Wes is left smiling once more, which is such a nice break from all the worrying he has done recently, still is, thinking of how much both of them had helped each other out of their shells that first year they met.
I want more left with Blaine than memories.
All Wes has left of Ty, has taken care to take with him to college too - in case his parents decide to box up his room in the same record time they had cleared Tyler's, after what to Wes always had felt like his older brother's disappearance rather than death - are his journals and letters, the leather jacket, and…the big plush leopard.
Only weeks before he killed himself Tyler had brought it to him, the big, fluffy creature.

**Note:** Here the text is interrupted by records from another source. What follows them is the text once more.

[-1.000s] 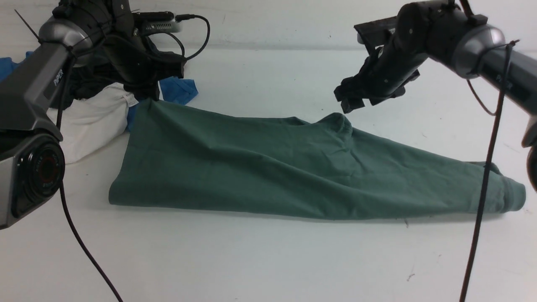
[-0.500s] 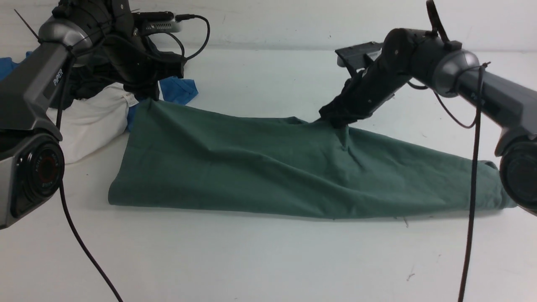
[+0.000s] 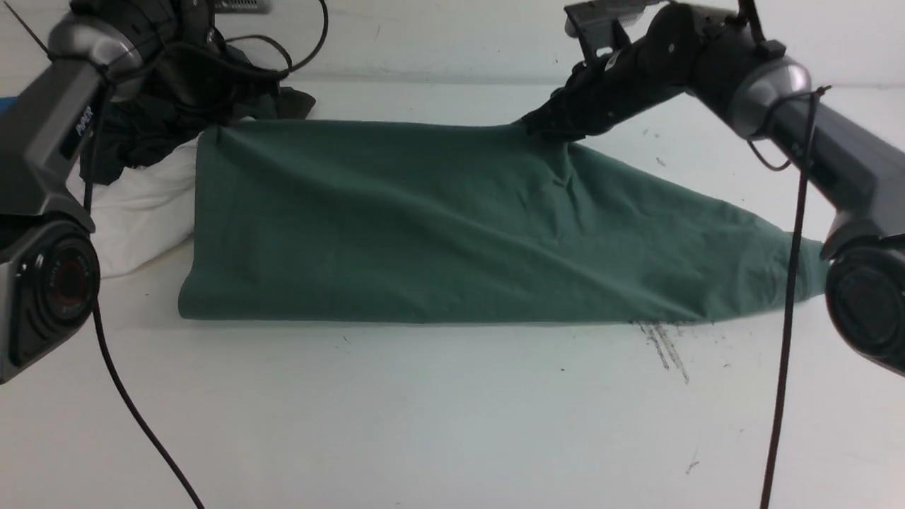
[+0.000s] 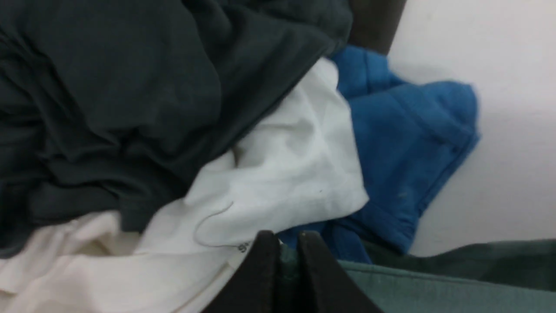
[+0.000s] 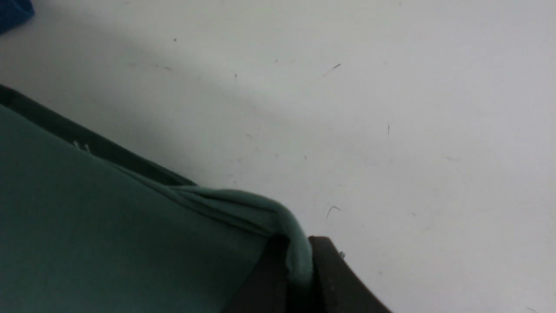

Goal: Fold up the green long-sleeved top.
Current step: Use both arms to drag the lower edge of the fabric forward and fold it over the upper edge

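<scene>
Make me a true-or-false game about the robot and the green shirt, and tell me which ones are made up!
1. The right pincer is pinching the green top. True.
2. The left pincer is wide open and empty. False: it is shut on the green top's edge.
3. The green top lies all flat on the table. False: its far edge is held up, and only the near edge rests down.
4. A white garment touches a blue garment. True.
</scene>
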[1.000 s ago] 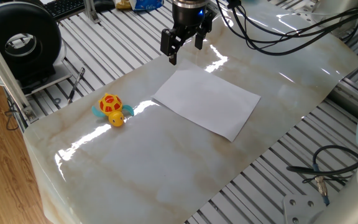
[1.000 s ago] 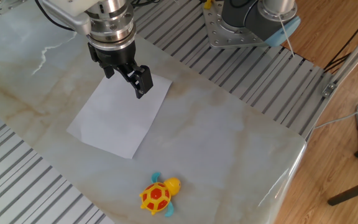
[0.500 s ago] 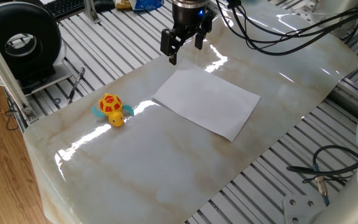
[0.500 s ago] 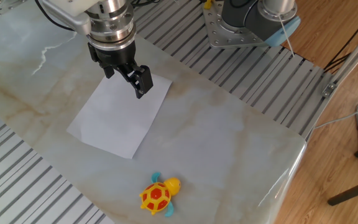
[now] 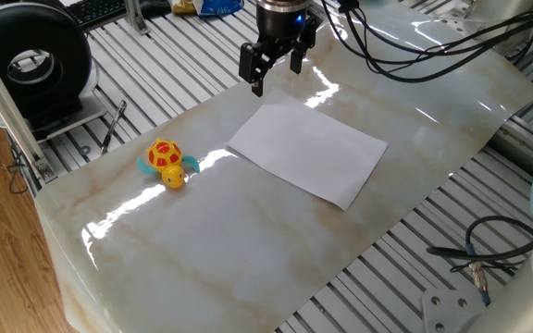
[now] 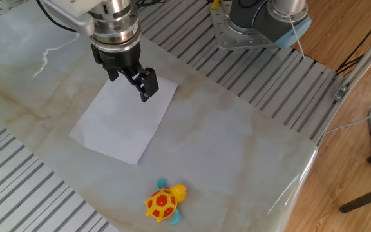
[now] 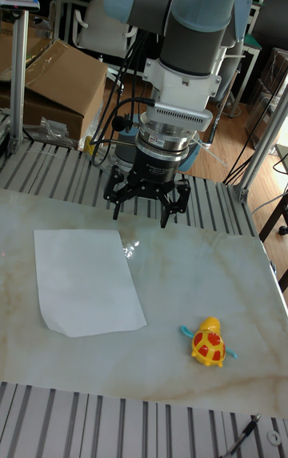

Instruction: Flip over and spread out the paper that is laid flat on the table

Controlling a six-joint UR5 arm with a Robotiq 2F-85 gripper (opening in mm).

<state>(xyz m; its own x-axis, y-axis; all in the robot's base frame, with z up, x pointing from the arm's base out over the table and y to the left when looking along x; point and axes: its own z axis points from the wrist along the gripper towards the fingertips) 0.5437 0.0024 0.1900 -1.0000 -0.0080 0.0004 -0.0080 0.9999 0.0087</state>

"…he is called Ty too," Wes still remembers Tyler telling him one night.
"Just like you," Wes recalls answering with wide, wondering eyes.
"Just like me," Tyler had answered with a smile, bright. "He has promised to me he will always protect you," Tyler had gone on to explain.
"But you protect me…," Wes had wondered out loud.
"…just in case," Tyler had replied with a soft, loving smile. "You can never have enough people, who love you as much as Ty and I do, Wes."